## What you need to do
The answer must be every line of the records below that contains the word "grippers", copied out.

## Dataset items
◇ ◇ ◇ ◇ ◇
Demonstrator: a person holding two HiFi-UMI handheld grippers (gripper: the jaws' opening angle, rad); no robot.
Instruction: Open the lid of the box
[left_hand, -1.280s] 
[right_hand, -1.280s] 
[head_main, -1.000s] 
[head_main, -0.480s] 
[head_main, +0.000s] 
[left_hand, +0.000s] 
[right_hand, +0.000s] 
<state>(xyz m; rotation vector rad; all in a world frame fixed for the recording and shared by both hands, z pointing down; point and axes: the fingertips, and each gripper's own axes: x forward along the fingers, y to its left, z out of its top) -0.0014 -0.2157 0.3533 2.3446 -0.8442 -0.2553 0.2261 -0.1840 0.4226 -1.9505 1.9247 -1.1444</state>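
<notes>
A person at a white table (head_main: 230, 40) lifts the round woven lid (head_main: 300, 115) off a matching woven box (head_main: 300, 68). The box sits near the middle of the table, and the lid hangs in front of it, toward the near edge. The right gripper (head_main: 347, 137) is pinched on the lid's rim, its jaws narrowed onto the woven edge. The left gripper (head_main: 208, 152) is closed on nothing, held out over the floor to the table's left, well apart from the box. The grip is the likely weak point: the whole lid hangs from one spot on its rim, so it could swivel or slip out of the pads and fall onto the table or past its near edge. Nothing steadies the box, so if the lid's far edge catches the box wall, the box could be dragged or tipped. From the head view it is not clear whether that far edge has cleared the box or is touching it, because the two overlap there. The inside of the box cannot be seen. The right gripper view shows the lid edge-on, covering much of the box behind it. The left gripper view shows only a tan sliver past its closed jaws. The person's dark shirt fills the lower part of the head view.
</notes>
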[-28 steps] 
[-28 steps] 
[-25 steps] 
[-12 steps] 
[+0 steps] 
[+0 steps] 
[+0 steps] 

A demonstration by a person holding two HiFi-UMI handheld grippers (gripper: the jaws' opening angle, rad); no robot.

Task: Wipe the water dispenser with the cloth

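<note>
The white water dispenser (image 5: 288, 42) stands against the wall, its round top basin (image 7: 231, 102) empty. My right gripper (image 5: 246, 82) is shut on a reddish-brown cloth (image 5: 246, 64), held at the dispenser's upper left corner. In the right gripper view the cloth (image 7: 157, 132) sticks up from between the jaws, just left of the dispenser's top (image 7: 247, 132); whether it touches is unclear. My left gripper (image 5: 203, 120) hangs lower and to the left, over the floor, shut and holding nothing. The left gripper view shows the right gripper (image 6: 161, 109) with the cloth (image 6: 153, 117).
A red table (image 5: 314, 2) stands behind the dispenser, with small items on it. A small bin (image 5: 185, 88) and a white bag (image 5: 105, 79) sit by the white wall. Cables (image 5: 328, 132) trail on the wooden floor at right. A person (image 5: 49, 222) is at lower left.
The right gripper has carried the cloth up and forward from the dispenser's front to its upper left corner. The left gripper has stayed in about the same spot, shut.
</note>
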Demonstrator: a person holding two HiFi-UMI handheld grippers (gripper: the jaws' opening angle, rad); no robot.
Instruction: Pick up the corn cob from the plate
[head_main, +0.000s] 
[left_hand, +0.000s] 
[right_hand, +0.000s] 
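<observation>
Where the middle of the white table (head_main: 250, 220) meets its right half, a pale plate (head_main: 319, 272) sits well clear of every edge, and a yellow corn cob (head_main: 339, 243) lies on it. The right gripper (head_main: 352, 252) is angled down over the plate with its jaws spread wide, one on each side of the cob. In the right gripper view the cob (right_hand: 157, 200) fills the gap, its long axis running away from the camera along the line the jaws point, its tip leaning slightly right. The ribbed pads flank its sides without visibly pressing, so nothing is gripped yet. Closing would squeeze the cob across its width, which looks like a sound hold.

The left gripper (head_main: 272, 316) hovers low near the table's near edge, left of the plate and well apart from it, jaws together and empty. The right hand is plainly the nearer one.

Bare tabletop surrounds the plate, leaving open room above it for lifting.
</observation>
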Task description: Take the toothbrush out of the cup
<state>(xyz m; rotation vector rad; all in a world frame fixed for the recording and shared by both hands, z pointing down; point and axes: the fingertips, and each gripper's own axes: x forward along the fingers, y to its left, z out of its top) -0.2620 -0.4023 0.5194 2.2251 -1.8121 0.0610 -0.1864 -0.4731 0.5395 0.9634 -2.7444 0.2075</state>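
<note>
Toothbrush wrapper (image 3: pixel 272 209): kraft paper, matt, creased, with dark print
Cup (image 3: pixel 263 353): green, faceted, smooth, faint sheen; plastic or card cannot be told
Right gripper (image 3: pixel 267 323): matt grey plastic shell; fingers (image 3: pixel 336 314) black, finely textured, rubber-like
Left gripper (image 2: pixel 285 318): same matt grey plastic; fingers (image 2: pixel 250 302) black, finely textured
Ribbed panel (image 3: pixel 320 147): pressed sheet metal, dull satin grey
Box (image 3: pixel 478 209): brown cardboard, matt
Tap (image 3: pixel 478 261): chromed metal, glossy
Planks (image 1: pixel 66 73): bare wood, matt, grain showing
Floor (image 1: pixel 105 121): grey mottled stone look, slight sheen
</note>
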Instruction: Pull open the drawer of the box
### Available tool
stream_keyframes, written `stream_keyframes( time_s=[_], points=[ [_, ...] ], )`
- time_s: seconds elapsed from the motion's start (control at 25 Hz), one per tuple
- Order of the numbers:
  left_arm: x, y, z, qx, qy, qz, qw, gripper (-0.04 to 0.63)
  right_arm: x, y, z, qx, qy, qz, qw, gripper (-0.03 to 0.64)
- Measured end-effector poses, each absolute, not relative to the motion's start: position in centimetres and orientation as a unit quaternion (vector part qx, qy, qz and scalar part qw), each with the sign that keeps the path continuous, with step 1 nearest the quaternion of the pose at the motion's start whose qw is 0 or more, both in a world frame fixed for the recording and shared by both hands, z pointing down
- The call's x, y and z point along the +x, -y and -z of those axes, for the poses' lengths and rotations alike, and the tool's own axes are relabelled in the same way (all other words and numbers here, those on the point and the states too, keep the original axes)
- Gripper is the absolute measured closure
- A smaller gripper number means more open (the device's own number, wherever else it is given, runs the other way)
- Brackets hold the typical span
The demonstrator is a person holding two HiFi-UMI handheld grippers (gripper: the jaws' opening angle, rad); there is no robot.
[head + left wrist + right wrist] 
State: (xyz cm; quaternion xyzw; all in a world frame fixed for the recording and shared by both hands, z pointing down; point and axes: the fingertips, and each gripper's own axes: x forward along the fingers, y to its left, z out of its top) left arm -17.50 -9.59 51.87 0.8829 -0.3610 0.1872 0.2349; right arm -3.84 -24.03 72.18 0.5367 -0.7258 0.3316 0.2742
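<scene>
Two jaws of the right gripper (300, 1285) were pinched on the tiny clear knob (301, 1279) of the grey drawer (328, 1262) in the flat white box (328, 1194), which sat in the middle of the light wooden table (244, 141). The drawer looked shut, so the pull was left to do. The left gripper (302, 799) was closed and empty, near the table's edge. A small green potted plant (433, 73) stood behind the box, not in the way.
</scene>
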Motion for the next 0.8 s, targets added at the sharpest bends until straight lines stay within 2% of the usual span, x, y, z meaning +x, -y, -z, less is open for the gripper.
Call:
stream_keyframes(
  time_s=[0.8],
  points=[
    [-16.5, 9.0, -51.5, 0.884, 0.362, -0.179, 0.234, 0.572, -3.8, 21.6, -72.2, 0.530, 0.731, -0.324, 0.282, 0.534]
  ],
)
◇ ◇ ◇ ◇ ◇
## Solved problem
Demonstrator: a person holding two HiFi-UMI handheld grippers (gripper: the jaws' opening angle, rad); no robot.
A demonstration by a person holding two HiFi-UMI handheld grippers (gripper: the jaws' opening angle, rad); no robot.
Demonstrator: a person holding two HiFi-UMI handheld grippers (gripper: the jaws' opening angle, rad); no robot.
The demonstrator is a person holding two HiFi-UMI handheld grippers (gripper: the jaws' opening angle, rad); there is no robot.

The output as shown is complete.